What the task requires
Present the lines below again, exactly as they stand.

—————

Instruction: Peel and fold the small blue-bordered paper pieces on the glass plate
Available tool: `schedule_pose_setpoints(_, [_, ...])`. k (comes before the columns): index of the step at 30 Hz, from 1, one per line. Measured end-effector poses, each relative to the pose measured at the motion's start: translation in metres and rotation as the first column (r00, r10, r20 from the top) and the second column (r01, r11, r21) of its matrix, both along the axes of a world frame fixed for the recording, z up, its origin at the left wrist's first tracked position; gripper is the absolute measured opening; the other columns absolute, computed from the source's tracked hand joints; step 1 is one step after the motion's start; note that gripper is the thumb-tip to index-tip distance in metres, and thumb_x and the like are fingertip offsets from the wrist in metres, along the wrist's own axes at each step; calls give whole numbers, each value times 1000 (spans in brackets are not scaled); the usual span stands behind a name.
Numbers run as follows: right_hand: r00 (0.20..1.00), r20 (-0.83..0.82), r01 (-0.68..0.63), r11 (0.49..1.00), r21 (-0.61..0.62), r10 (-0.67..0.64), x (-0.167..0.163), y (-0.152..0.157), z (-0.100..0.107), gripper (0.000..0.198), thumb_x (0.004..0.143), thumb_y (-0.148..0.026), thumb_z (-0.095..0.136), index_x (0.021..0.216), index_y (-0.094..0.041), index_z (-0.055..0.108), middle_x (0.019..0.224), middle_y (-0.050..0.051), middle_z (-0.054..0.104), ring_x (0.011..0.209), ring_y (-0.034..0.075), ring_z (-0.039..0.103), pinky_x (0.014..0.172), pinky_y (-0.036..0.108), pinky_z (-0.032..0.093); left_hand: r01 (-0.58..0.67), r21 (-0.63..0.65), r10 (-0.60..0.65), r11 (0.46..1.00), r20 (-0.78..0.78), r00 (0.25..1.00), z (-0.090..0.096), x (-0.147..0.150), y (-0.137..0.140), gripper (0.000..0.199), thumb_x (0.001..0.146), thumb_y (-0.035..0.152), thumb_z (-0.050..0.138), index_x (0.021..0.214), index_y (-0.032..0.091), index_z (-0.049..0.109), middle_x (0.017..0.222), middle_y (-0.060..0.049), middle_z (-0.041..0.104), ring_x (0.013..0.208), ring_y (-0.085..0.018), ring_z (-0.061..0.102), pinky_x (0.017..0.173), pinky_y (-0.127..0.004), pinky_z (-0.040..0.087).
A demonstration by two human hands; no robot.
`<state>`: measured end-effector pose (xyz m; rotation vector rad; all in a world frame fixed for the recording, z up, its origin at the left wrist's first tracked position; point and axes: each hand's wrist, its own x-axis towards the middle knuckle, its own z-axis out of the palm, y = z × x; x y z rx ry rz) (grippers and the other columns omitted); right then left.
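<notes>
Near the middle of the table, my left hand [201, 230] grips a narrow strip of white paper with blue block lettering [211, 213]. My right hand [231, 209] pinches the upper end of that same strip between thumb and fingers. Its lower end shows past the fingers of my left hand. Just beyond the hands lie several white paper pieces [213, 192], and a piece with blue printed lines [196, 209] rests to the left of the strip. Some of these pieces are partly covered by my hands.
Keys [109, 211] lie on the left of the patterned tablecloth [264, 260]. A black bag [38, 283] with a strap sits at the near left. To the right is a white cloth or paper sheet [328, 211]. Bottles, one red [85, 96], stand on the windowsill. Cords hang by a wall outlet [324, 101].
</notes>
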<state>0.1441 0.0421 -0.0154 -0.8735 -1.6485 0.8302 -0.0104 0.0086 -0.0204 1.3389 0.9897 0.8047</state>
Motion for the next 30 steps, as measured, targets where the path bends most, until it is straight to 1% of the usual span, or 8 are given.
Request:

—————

Result below
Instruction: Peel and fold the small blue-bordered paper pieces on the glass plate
Available tool: `schedule_pose_setpoints(_, [_, ...])`. k (comes before the columns): index of the step at 30 Hz, from 1, one per line. Measured end-effector poses, each relative to the pose measured at the motion's start: translation in metres and rotation as the first column (r00, r10, r20 from the top) and the second column (r01, r11, r21) of its matrix, both along the axes of a world frame fixed for the recording, z up, its origin at the left wrist's first tracked position; gripper is the absolute measured opening; the other columns absolute, computed from the source's tracked hand joints; step 1 is one step after the motion's start; note that gripper is the thumb-tip to index-tip distance in metres, and thumb_x and the like are fingertip offsets from the wrist in metres, along the wrist's own axes at each step; calls give whole numbers, each value times 1000 (spans in brackets are not scaled); the usual span stands behind a name.
Numbers run as follows: right_hand: r00 (0.20..1.00), r20 (-0.83..0.82), r01 (-0.68..0.63), r11 (0.49..1.00), r21 (-0.61..0.62), r10 (-0.67..0.64), x (-0.167..0.163), y (-0.152..0.157), z (-0.100..0.107), gripper (0.000..0.198), thumb_x (0.004..0.143), thumb_y (-0.148..0.026), thumb_z (-0.095..0.136), index_x (0.021..0.216), index_y (-0.094..0.041), index_z (-0.055..0.108), middle_x (0.019..0.224), middle_y (-0.050..0.051), middle_z (-0.054..0.104), ring_x (0.011..0.209), ring_y (-0.034..0.075), ring_z (-0.039..0.103), pinky_x (0.014..0.172), pinky_y (-0.036..0.108), pinky_z (-0.032..0.093); left_hand: r01 (-0.58..0.67), r21 (-0.63..0.65), r10 (-0.60..0.65), r11 (0.46..1.00), r20 (-0.78..0.78), r00 (0.25..1.00), z (-0.090..0.096), x (-0.147..0.150), y (-0.137..0.140), gripper (0.000..0.199), thumb_x (0.001..0.146), thumb_y (-0.035..0.152), thumb_z (-0.050..0.138), index_x (0.021..0.214), index_y (-0.032..0.091), index_z (-0.049..0.109), middle_x (0.017..0.222), middle_y (-0.060..0.049), middle_z (-0.041..0.104), ring_x (0.013..0.208), ring_y (-0.085..0.018), ring_z (-0.061..0.102), pinky_x (0.017..0.173), pinky_y (-0.127..0.004), pinky_z (-0.040..0.087).
A demonstration by two human hands; no robot.
`<state>`: measured end-effector pose (xyz m; rotation vector rad; all in a world frame fixed for the recording, z up, its origin at the left wrist's first tracked position; point and axes: each hand's wrist, its own x-axis towards the middle knuckle, its own z-axis out of the palm, y = z × x; x y z rx ry rz) (grippers and the other columns omitted); right then left.
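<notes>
Near the middle of the table, my left hand [201, 230] grips a narrow strip of white paper with blue block lettering [211, 213]. My right hand [231, 209] pinches the upper end of that same strip between thumb and fingers. Its lower end shows past the fingers of my left hand. Just beyond the hands lie several white paper pieces [213, 192], and a piece with blue printed lines [196, 209] rests to the left of the strip. Some of these pieces are partly covered by my hands.
Keys [109, 211] lie on the left of the patterned tablecloth [264, 260]. A black bag [38, 283] with a strap sits at the near left. To the right is a white cloth or paper sheet [328, 211]. Bottles, one red [85, 96], stand on the windowsill. Cords hang by a wall outlet [324, 101].
</notes>
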<state>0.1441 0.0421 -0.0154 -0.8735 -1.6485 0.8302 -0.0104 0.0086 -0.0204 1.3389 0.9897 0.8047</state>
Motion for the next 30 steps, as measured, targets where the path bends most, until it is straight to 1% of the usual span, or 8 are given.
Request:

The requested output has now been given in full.